Type 2 diabetes symptoms could flare up after long periods in the sun, and with summer holidays imminent, many are dreaming of long days soaking up the rays. However for many type 2 diabetics, being vigilant with their condition during their holidays is crucial. Too much sun may raise blood glucose levels and cause hypoglycaemia. Hypoglycaemia is when the blood sugar levels are too low.
It is so tempting to lie out in the sun all day and catch a tan but be wary of doing so if you have type 2 diabetes
Doctor Sarah Brewer
Doctor Sarah Brewer said: “It is so tempting to lie out in the sun all day and catch a tan but be wary of doing so if you have type 2 diabetes.”
The liver and muscles produce some blood sugar and in order to keep levels normal the body needs insulin. Insulin is a hormone that directs the bodies cells to take up glucose and store it.

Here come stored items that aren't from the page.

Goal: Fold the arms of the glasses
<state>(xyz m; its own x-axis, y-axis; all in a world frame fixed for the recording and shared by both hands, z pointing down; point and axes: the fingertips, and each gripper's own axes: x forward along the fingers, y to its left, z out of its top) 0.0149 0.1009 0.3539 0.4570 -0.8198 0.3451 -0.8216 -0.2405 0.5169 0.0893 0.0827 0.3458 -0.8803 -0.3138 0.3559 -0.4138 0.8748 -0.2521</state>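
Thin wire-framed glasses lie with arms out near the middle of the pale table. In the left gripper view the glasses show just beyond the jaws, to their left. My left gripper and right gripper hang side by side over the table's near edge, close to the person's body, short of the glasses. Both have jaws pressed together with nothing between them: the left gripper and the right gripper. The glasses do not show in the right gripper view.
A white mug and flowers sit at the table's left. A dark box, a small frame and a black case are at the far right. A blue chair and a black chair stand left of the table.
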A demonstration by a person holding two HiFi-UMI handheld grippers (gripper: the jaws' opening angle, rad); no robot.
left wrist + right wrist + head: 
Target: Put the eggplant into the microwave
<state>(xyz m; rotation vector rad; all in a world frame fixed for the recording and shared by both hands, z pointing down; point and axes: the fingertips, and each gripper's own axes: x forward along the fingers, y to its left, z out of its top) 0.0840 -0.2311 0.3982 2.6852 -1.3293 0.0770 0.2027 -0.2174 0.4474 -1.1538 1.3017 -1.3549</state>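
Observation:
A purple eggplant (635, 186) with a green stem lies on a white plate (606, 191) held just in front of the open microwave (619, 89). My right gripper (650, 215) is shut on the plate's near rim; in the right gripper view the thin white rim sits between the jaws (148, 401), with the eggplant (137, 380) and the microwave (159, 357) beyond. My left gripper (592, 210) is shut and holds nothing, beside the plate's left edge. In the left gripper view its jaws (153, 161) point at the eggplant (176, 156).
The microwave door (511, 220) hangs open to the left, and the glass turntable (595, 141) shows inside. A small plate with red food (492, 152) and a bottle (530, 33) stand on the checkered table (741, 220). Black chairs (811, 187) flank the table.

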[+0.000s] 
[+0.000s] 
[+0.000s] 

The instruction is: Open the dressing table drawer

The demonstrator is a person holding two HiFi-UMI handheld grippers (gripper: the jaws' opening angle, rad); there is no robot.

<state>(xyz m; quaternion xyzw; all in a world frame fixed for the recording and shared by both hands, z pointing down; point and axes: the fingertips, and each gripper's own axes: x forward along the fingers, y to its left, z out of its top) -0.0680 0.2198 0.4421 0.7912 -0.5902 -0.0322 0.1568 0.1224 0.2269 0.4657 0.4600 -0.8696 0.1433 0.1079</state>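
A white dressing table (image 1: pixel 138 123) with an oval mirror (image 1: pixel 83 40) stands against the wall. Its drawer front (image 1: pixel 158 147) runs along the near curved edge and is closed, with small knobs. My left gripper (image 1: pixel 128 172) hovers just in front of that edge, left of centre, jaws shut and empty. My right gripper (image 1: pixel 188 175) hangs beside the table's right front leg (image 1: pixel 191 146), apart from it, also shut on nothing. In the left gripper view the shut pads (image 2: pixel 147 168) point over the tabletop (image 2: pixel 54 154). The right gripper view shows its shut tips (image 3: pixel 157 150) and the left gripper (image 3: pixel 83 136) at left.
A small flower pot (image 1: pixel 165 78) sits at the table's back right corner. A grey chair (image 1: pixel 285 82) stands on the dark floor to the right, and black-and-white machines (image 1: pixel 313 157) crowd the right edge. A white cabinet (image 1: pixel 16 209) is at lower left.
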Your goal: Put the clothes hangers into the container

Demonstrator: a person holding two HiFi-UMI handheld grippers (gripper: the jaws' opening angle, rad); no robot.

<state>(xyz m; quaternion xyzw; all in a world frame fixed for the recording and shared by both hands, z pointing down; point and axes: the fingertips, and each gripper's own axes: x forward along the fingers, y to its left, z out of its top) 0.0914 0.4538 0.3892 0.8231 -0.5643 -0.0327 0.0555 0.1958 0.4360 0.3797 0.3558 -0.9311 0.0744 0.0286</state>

If there is not enough insulin then the blood sugar level builds up and this could cause health problems.
Doctor Brewer continued: “Heat can lead to dehydration and affect glucose levels. Drink sufficient fluids to maintain good hydration.
“Avoid prolonged sunbathing, which can raise blood glucose levels and always keep medication cool.”
Storing your medication correctly while on holiday is another key element to correct diabetes care, as the hot weather can affect the way insulin works.
Never store your diabetes kit with checked-in luggage as it will get too cold. Rather keep it with hand luggage and to avoid any problems at check-in, its advisable to try get a medical letter from your GP.
Diabetes.co.uk advised that patients should find out what types and strengths of insulin are available in the area in which they will be travelling and should refer to relevant pharmaceutical companies.
Always carry snacks when travelling and if travelling for long periods and flying across time zones, then adjust your insulin accordingly.
It is tempting to throw caution to the wind when it comes to food and drink when on holiday but type 2 diabetics need to be aware of the amount of hidden sugar in many of these treats, especially alcohol.
Doctor Brewer added: “When you have diabetes, drinking alcohol can cause your blood glucose levels to either rise or fall, depending on how much you have eaten, how much alcohol you consume, how quickly, and the amount of carbohydrate present in the drink or mixer. Beer and sweet wine can cause blood glucose levels to rise.”
“Moderation is key, as excess alcohol increases insulin resistance and the risk of hypertension, abnormal heart rhythms, fatty liver changes, hypoglycaemia and promotes obesity.
“Only drink alcoholic drinks when your blood glucose levels are well controlled, drink alcohol with food, drink slowly and avoid sugary drinks as mixers.”
Symptoms of a hypoglycaemia
- Blurred sight
- Trembling and feeling shaky
- Feeling anxious or irritable
- Feeling tearful
- Extreme exhaustion
- Lack of focus
Mild hypoglycaemia can usually be treated by the individual however severe hypoglycaemia will require immediate treatment as it could cause serious health problems.